Your assignment
Your answer must be every line of the data that contains "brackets".
Available data below:
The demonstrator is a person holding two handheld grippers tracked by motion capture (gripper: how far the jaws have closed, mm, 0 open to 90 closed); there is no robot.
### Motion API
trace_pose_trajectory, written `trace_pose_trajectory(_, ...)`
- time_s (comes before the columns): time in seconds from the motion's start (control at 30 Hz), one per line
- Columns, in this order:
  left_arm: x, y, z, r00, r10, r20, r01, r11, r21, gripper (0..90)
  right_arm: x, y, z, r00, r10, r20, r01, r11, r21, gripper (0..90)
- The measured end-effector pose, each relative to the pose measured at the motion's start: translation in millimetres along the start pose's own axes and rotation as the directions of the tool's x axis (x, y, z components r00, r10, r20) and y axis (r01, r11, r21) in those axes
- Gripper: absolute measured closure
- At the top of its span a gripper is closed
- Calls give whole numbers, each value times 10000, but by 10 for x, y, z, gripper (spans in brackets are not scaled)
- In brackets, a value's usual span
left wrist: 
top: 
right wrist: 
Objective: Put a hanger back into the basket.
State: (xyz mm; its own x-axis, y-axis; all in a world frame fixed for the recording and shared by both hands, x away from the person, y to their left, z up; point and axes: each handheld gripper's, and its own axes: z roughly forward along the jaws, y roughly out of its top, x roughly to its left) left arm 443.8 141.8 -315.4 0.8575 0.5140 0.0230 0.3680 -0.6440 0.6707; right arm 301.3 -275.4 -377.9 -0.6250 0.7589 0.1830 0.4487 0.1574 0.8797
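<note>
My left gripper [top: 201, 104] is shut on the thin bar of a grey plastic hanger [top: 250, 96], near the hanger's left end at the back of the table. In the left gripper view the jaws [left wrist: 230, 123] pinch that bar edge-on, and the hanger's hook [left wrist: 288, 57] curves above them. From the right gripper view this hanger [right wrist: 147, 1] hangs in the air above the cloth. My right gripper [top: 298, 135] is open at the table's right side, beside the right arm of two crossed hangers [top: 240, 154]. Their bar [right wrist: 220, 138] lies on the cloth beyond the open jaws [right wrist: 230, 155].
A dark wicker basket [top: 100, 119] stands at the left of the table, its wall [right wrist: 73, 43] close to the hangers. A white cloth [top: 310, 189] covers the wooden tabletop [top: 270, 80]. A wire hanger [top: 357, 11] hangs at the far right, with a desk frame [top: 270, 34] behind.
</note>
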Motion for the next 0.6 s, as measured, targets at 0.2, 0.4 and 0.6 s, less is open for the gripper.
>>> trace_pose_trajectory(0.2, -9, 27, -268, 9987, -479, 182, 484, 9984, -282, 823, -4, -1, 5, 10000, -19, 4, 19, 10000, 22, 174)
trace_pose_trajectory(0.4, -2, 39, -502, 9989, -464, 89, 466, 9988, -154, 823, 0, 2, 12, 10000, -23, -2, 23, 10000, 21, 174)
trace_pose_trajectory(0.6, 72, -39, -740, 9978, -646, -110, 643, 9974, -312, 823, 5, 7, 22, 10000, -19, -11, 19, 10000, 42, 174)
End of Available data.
Response to this task
- Calls give whole numbers, each value times 10000, but by 10 for x, y, z, gripper (spans in brackets are not scaled)
- In brackets, a value's usual span

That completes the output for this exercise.